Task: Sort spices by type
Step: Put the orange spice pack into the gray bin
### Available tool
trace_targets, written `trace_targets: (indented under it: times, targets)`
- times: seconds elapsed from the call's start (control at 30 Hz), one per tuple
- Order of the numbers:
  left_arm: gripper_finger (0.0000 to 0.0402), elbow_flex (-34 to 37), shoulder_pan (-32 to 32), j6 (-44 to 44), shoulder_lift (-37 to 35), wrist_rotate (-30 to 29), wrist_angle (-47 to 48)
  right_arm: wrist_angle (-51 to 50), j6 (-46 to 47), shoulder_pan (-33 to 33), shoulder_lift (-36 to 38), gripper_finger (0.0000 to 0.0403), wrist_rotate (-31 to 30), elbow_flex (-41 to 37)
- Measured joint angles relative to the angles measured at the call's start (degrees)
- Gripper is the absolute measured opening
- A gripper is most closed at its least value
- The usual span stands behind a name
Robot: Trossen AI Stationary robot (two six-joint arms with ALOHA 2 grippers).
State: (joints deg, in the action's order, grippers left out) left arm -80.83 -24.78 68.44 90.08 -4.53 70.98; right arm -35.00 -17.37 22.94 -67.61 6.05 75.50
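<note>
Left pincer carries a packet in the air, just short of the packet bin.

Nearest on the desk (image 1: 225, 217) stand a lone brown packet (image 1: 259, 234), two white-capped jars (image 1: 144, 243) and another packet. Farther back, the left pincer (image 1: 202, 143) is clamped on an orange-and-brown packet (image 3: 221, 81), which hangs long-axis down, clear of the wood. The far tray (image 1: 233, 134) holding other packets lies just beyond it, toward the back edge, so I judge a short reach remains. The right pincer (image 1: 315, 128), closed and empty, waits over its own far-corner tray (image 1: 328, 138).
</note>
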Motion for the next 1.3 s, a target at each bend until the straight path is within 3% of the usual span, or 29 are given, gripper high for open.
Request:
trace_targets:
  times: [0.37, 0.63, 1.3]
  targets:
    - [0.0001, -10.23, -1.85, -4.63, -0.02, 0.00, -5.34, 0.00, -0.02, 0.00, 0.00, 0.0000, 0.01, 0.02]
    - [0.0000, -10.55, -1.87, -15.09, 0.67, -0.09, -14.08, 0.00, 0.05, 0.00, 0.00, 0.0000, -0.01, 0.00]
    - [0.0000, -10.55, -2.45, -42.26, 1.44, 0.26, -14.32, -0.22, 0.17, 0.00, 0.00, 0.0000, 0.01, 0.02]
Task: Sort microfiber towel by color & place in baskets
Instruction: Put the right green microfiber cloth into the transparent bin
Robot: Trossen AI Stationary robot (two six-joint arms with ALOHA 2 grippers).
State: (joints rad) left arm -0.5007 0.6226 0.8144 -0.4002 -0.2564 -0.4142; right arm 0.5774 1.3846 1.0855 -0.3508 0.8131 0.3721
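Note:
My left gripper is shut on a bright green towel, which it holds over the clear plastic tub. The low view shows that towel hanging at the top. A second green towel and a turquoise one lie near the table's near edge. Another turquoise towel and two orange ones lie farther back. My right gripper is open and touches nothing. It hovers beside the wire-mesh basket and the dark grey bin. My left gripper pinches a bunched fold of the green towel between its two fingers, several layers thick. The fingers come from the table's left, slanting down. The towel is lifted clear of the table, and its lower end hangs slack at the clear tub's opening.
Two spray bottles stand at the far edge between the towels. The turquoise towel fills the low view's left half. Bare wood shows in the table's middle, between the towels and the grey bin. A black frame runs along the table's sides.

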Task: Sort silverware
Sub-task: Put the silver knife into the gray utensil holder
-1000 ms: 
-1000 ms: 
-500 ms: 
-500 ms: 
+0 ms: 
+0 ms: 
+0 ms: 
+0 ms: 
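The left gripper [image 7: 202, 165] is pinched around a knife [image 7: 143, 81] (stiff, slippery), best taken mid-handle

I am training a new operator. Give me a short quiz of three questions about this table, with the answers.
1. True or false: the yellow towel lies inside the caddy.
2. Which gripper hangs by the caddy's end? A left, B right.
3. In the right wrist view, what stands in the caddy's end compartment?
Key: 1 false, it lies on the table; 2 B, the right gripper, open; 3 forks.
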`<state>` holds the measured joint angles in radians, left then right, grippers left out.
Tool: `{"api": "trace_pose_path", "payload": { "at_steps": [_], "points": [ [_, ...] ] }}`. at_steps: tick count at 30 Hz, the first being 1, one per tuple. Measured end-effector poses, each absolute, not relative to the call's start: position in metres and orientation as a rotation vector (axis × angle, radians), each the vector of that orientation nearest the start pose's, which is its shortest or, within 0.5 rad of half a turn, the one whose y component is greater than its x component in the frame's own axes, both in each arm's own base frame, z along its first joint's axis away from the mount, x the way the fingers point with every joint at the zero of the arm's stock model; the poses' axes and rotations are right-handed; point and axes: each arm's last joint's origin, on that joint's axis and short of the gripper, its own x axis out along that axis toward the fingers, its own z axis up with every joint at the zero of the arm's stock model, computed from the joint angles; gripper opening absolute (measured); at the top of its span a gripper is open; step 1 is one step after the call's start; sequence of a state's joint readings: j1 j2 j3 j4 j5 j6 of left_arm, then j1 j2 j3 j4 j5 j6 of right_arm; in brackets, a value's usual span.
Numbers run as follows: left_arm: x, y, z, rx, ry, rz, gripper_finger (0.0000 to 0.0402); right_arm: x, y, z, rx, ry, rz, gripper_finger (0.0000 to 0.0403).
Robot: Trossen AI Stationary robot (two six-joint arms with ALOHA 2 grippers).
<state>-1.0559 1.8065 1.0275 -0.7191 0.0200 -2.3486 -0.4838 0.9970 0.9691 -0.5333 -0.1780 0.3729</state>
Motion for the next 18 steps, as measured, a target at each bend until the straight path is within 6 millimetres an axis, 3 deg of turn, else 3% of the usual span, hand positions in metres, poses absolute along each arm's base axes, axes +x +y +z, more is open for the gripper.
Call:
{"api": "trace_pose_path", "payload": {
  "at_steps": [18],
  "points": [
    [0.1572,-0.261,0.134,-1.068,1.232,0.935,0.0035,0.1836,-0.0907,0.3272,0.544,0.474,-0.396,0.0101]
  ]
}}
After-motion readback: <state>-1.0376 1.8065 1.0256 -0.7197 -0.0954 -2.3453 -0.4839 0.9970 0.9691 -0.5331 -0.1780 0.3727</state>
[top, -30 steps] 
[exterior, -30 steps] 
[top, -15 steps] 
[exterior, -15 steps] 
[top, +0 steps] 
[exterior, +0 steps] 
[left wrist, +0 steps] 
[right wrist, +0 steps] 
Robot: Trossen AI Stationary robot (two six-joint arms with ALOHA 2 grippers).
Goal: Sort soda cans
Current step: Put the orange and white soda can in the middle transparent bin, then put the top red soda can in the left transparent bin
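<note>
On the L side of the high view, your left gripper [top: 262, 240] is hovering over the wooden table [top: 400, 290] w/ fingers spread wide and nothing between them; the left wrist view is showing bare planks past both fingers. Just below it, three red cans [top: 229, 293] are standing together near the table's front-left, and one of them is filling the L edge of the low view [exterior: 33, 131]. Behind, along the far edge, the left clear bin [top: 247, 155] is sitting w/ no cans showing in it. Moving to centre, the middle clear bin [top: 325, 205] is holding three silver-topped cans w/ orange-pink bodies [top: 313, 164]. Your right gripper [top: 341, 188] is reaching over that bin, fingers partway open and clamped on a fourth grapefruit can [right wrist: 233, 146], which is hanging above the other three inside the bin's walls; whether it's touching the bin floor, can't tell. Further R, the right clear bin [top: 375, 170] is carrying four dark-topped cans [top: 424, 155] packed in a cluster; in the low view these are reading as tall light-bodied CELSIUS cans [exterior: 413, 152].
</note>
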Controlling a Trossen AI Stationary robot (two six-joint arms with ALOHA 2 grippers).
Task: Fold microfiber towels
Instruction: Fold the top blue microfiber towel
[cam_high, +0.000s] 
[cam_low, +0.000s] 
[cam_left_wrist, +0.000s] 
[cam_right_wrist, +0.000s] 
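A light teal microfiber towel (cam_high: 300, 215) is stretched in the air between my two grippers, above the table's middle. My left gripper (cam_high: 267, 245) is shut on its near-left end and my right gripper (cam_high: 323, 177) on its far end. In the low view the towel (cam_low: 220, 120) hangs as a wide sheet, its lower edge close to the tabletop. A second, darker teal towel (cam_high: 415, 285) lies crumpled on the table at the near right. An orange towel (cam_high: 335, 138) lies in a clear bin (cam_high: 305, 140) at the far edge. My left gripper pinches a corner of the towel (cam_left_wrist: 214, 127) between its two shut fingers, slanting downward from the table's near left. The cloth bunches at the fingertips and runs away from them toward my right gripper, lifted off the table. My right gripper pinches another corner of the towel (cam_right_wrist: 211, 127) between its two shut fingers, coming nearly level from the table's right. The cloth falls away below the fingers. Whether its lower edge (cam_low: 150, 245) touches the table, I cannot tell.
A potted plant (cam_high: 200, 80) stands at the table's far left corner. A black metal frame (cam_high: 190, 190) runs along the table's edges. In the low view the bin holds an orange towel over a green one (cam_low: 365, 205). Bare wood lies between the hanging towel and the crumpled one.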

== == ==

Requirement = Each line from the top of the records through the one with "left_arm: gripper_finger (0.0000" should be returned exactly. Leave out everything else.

Exercise result =
Task: Sort spices by type
Step: Put the orange spice pack into the gray bin
### Available tool
trace_targets, written `trace_targets: (indented under it: times, targets)`
- times: seconds elapsed from the call's start (control at 30 Hz), one per tuple
- Order of the numbers:
  left_arm: gripper_finger (0.0000 to 0.0402), elbow_flex (-34 to 37), shoulder_pan (-32 to 32), j6 (-44 to 44), shoulder_lift (-37 to 35), wrist_rotate (-30 to 29), wrist_angle (-47 to 48)

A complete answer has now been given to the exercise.